Data to examine |
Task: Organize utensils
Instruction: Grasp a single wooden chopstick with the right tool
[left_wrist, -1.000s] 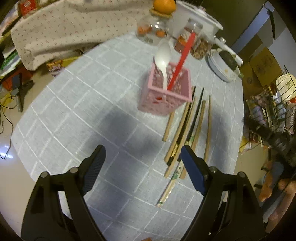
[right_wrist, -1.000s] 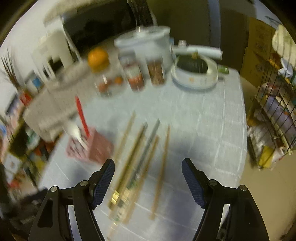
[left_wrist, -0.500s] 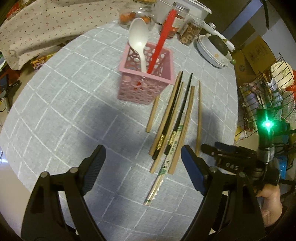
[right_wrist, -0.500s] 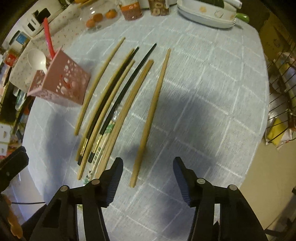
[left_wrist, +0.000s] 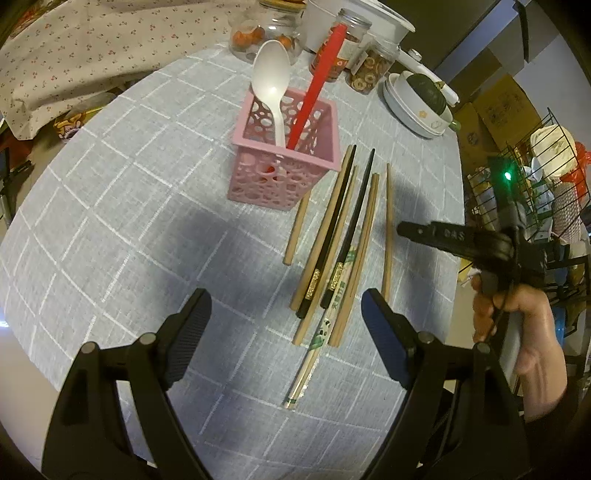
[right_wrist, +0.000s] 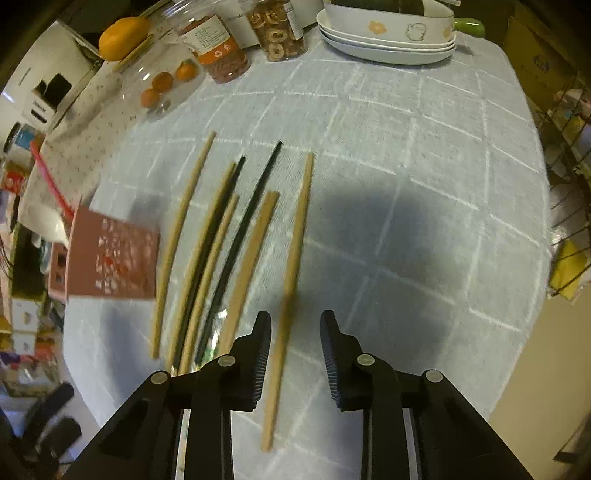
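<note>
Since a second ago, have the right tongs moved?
Yes. The right tongs have come down toward the tablecloth, now straddling the lone wooden chopstick, jaws closing.

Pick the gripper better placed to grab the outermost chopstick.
Right. The right gripper already straddles that chopstick, jaws closing, not yet pressing. The left gripper hangs open short of the bundle.

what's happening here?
A person is tidying utensils into the pink basket, which already holds a white spoon and a red utensil. The right gripper is closing around the lone wooden chopstick; its pads aren't pressing yet. The left gripper hovers open above the other chopsticks.
</note>
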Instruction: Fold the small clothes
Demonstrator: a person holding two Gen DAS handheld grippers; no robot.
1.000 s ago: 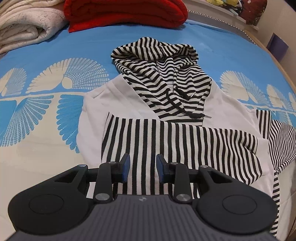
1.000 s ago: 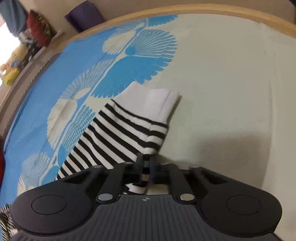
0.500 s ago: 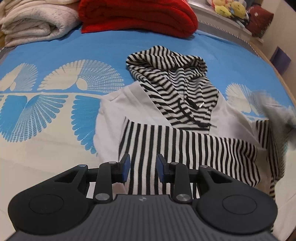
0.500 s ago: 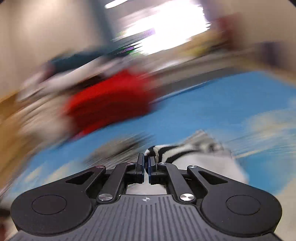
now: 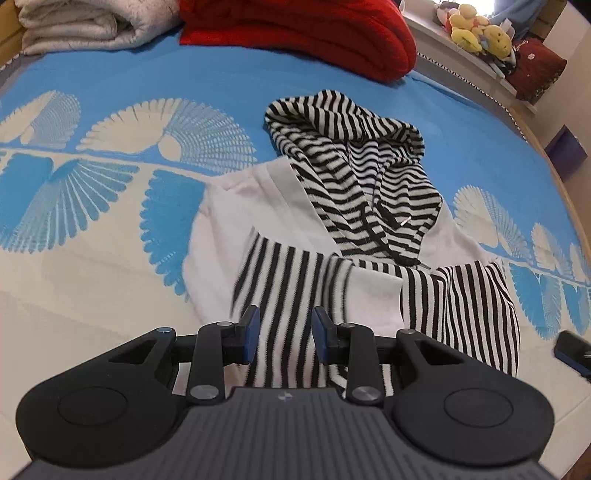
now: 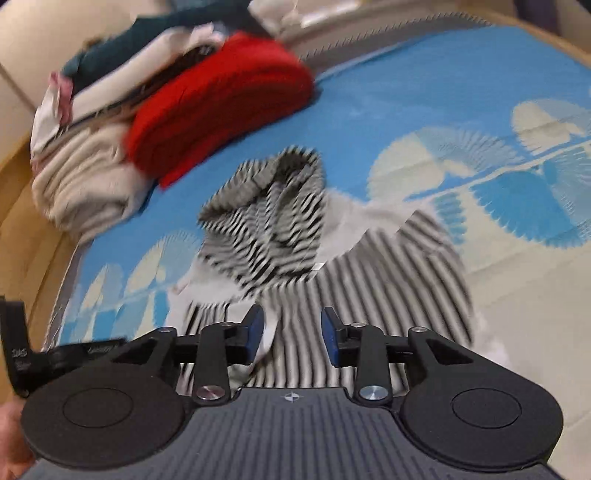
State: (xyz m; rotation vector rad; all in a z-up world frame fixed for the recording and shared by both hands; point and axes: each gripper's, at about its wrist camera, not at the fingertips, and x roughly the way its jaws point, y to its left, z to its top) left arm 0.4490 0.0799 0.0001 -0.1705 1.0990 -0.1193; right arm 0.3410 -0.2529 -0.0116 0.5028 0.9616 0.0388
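Note:
A small white hoodie (image 5: 258, 206) with a black-and-white striped hood (image 5: 354, 162) lies flat on the blue patterned bed. Both striped sleeves are folded across its chest; the right sleeve (image 5: 461, 306) with its white cuff (image 5: 373, 295) lies on top. My left gripper (image 5: 285, 332) is open and empty, just above the hoodie's lower front. My right gripper (image 6: 291, 334) is open and empty over the folded sleeves (image 6: 369, 295); the hoodie (image 6: 354, 221) looks blurred in that view. The right gripper's tip (image 5: 570, 349) shows at the left wrist view's right edge.
A folded red blanket (image 5: 295, 33) and a cream blanket (image 5: 81, 26) lie at the head of the bed, also in the right wrist view (image 6: 221, 96). Plush toys (image 5: 476, 29) sit on a shelf at the far right. The wooden bed edge (image 5: 576, 221) curves along the right.
My right gripper carried the striped sleeve from the bed's right side across the hoodie's chest, then opened and let it go. My left gripper stayed open and shifted slightly left and back.

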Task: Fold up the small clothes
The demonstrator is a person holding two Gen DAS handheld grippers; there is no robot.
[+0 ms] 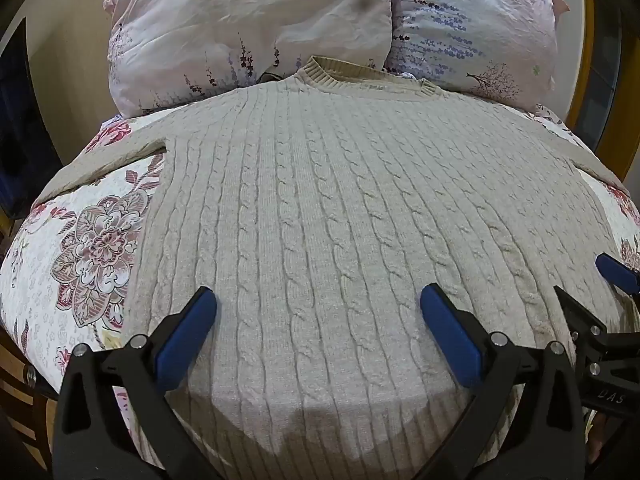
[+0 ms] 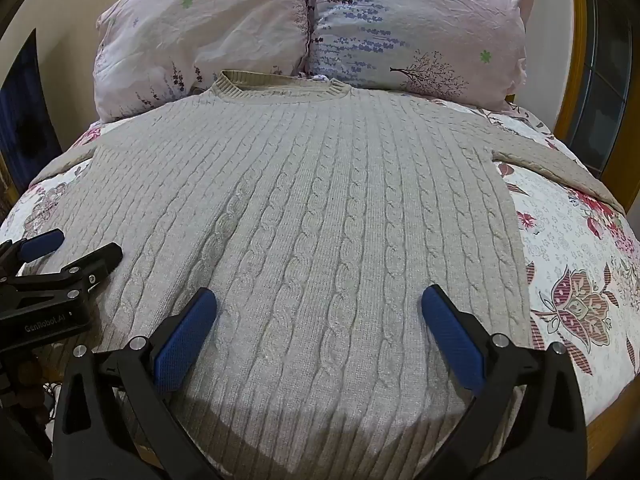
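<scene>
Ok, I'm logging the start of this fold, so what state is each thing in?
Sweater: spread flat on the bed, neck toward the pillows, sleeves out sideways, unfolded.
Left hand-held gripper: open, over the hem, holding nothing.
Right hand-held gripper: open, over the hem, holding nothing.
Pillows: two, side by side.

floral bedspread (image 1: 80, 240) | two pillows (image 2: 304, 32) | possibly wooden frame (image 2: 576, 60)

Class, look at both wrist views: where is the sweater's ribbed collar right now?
The collar sits at the far end of the beige sweater, top centre in both views, against the two floral pillows.
</scene>
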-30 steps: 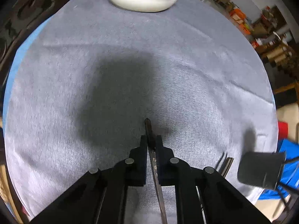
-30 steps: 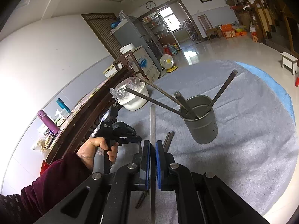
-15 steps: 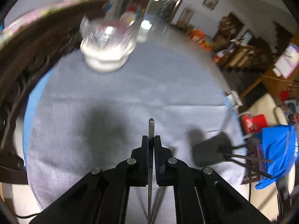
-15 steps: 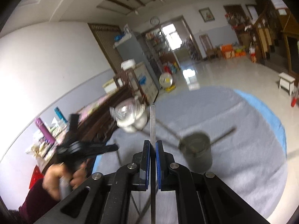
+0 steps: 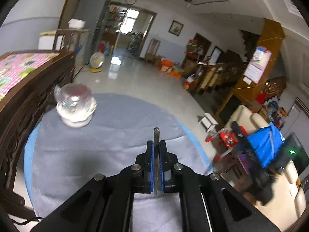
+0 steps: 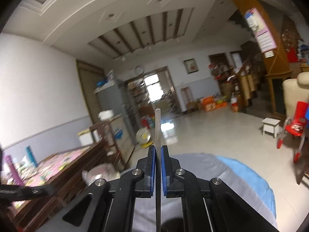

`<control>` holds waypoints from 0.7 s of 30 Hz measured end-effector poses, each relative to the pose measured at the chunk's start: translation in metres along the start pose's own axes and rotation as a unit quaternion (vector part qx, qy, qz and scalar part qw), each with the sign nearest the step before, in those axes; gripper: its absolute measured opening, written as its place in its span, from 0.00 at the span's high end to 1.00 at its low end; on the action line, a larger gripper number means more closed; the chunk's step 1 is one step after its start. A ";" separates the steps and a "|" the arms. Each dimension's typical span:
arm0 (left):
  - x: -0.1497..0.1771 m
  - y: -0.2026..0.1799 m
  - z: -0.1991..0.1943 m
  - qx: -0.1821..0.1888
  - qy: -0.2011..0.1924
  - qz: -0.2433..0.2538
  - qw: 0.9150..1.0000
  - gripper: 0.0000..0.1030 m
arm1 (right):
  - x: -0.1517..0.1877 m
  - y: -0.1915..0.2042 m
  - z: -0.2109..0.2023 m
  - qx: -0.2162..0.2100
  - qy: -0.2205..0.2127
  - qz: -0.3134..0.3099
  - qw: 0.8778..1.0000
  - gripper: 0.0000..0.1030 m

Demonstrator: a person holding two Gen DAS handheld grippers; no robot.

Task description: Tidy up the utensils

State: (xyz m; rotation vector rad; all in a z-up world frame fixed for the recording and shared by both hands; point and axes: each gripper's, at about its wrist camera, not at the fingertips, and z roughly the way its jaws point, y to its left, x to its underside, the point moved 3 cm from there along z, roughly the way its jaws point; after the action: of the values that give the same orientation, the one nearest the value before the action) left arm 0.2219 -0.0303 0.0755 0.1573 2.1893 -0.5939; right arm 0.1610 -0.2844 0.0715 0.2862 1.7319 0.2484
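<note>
Above the grey-clothed table [image 5: 108, 148], my left gripper [image 5: 156, 166] is clamped on a flat metal utensil [image 5: 156, 135], tip toward twelve o'clock. My right gripper [image 6: 158, 166] pinches another metal utensil [image 6: 158, 127] likewise. Thin edge-on grips: either could pivot or slip. I can't see any holder, so lowering blind risks a miss.

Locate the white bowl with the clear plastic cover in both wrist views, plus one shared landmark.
Left wrist: white bowl sits at left of centre, on the far left part of the grey tablecloth, beside the dark wooden bench.
Right wrist: same bowl is low and left, blurred, partly hidden behind the right gripper.
Shared landmark: the round wall clock above the bright doorway.
</note>
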 end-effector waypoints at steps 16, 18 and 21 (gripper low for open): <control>-0.020 -0.050 0.042 -0.011 -0.088 0.008 0.996 0.95 | 0.001 -0.001 0.047 0.102 -0.041 -0.007 0.994 0.94; -0.014 -0.053 0.057 -0.024 -0.089 0.018 0.996 0.95 | -0.001 -0.005 0.044 0.100 -0.042 -0.011 0.994 0.94; -0.001 -0.057 0.082 -0.030 -0.070 0.026 0.997 0.95 | -0.008 -0.008 0.047 0.092 -0.035 -0.016 0.995 0.94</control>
State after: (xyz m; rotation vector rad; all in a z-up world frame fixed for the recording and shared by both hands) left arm 0.2625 -0.1188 0.0526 0.1359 2.0583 -0.4943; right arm 0.2079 -0.2939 0.0681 0.3965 1.6918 0.0535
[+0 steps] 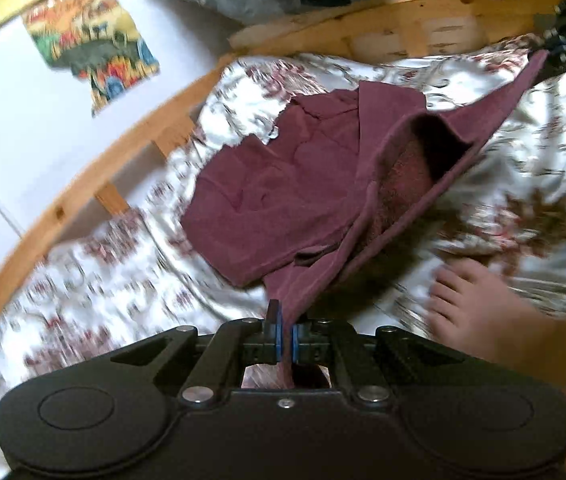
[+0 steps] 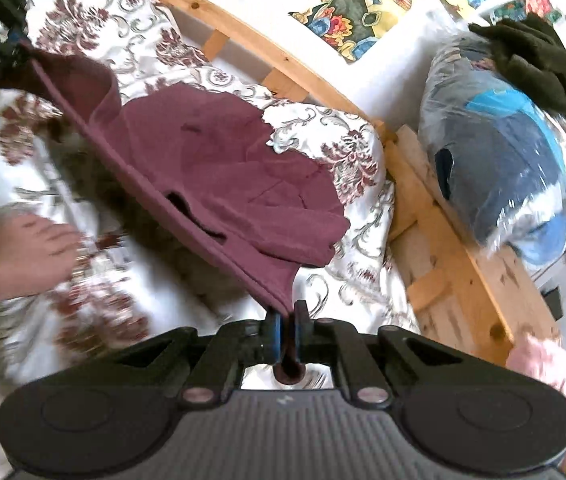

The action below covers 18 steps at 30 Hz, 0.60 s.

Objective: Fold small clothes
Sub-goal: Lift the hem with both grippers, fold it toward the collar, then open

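A bed (image 1: pixel 95 280) with a pale wooden frame (image 2: pixel 443 208) fills both views, covered by a shiny white bedspread (image 2: pixel 343 280) printed with dark red flowers. On it lies the maroon garment (image 1: pixel 283 184), a small fleecy top: its far part rests crumpled on the bedspread, while its near hem is lifted off the bed and pulled taut in a straight line between the two tongs. The left tongs (image 1: pixel 284 336) are clamped narrow on one corner of that hem, the cloth running down between the blue pads. The right tongs (image 2: pixel 288 336) are likewise pinched tight on the other corner, and in the left wrist view they show at the far top right, at the end of the stretched edge. A clear plastic bag of blue and grey clothes (image 2: pixel 503 168) sits on the frame beyond the bed, with a dark green item (image 2: pixel 535 64) on top. Colourful pictures (image 1: pixel 95 40) hang on the white wall. A bare foot (image 1: pixel 479 304) rests on the bedspread near the hem
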Each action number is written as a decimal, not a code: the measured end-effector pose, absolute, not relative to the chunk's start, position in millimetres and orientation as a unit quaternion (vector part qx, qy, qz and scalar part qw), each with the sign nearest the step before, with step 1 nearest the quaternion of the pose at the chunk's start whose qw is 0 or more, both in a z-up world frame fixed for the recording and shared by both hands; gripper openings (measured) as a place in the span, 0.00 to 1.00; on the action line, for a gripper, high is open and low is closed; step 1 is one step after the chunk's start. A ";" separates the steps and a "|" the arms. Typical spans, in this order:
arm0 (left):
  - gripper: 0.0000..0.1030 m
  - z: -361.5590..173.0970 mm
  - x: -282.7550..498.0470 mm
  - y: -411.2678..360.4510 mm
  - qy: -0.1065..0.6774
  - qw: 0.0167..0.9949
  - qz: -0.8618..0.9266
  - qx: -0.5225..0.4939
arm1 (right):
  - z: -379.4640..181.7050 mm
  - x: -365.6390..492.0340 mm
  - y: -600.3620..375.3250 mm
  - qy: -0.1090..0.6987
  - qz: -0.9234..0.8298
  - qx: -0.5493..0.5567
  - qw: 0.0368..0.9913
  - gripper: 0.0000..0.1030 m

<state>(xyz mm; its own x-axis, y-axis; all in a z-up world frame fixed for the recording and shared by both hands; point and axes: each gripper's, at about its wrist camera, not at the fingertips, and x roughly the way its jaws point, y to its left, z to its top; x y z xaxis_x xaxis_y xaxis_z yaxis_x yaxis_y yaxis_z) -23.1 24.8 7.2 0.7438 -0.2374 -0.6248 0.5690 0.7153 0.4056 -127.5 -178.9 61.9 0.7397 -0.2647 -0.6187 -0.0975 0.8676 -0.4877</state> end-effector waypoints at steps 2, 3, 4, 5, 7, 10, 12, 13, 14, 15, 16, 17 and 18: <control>0.04 12.0 -36.7 30.4 0.294 0.883 -0.235 0.278 | 67.8 -140.3 -172.3 0.359 -0.049 -0.240 0.901 0.07; 0.04 13.8 -41.8 32.6 0.297 0.884 -0.235 0.273 | 69.9 -146.5 -168.3 0.360 -0.051 -0.235 0.902 0.07; 0.04 15.9 -45.5 34.9 0.302 0.885 -0.234 0.268 | 71.9 -151.4 -164.9 0.359 -0.053 -0.230 0.903 0.07; 0.04 18.7 -46.5 37.0 0.307 0.885 -0.233 0.261 | 73.4 -154.4 -163.2 0.358 -0.054 -0.227 0.904 0.07; 0.04 23.4 -44.1 39.3 0.314 0.886 -0.231 0.252 | 76.0 -155.9 -162.5 0.353 -0.056 -0.224 0.907 0.07; 0.05 30.4 -37.3 33.6 0.303 0.888 -0.226 0.262 | 79.6 -144.1 -170.0 0.338 -0.061 -0.219 0.913 0.07; 0.05 35.6 -26.7 26.6 0.292 0.890 -0.222 0.271 | 81.4 -131.0 -176.2 0.325 -0.067 -0.219 0.918 0.07; 0.05 39.1 -18.7 22.6 0.288 0.891 -0.221 0.273 | 82.0 -123.3 -179.2 0.319 -0.069 -0.220 0.919 0.07; 0.05 42.6 -10.4 19.3 0.285 0.891 -0.221 0.275 | 82.2 -114.6 -183.0 0.313 -0.070 -0.220 0.921 0.07; 0.05 45.9 -1.1 15.0 0.282 0.891 -0.220 0.278 | 81.8 -103.5 -187.6 0.306 -0.072 -0.221 0.923 0.07; 0.05 49.0 9.6 10.4 0.282 0.891 -0.218 0.280 | 81.4 -94.3 -191.3 0.299 -0.073 -0.222 0.925 0.07; 0.05 51.6 19.7 6.0 0.282 0.891 -0.215 0.283 | 80.6 -84.8 -194.6 0.292 -0.074 -0.225 0.927 0.07; 0.05 54.5 32.3 1.2 0.283 0.891 -0.212 0.287 | 78.9 -73.6 -198.5 0.283 -0.078 -0.228 0.928 0.07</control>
<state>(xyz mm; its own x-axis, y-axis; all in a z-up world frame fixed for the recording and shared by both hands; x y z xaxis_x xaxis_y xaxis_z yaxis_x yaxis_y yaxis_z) 32.3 1.2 54.5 0.7507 -0.2149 -0.6248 0.5389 0.7462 0.3909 -73.6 -198.5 78.9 0.8277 -0.2748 -0.4894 0.0163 0.8833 -0.4684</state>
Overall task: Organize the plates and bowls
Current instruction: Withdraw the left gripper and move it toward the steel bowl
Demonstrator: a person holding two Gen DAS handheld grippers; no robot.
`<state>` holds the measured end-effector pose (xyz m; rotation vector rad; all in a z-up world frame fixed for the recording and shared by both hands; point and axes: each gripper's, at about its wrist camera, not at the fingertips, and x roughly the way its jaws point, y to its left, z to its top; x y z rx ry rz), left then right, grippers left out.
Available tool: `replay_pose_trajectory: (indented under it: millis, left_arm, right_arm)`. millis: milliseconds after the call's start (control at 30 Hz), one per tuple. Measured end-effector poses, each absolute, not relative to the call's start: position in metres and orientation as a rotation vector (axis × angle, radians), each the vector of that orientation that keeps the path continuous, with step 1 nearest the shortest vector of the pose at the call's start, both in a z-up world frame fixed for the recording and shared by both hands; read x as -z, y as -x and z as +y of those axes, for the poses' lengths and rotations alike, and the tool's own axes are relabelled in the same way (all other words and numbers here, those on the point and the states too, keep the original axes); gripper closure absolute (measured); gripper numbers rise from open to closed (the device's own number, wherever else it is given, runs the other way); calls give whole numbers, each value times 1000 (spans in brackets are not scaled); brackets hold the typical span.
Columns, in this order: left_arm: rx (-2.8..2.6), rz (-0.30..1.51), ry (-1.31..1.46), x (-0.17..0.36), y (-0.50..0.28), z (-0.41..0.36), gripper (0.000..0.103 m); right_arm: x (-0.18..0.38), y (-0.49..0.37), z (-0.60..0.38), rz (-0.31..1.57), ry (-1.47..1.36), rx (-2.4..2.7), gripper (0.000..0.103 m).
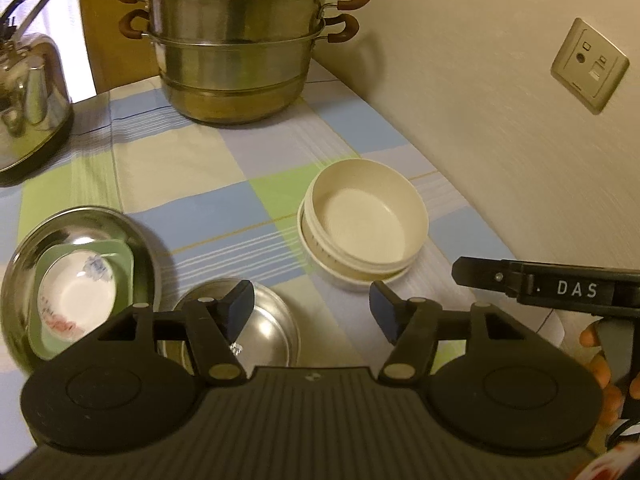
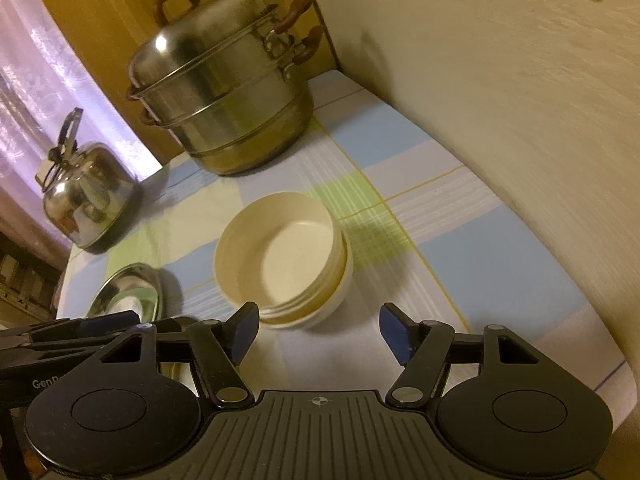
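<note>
Both grippers – left (image 1: 312, 306), right (image 2: 318, 330) – jaws apart, holding nothing, above the checked cloth (image 1: 192, 184); cream bowls (image 2: 280, 256) nested just ahead.

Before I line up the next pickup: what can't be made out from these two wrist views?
- Small steel bowl: left wrist view, the left gripper covers its near half.
- Large steel bowl: right wrist view, its contents sit behind the left gripper's fingers.
- Cream bowls: motion blur; the number stacked is unclear.
- Kettle: left wrist view, cut off by the left edge.
</note>
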<state>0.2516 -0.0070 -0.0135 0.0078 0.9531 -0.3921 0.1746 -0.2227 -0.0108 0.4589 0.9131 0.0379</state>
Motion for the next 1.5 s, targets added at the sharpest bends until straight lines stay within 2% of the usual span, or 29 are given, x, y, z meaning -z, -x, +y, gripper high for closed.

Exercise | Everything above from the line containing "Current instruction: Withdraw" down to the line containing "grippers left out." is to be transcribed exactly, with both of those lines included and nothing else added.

Answer |
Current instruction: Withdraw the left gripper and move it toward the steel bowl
Demonstrator: a person holding two Gen DAS handheld grippers; no robot.
`<state>` holds the measured end-effector pose (xyz m; rotation vector rad; all in a z-up world frame fixed for the recording and shared by both hands; point and axes: each gripper's, at about its wrist camera, not at the fingertips, and x roughly the way its jaws point, y to its left, z to its top; x y z rx ry rz), left then right, grippers left out.

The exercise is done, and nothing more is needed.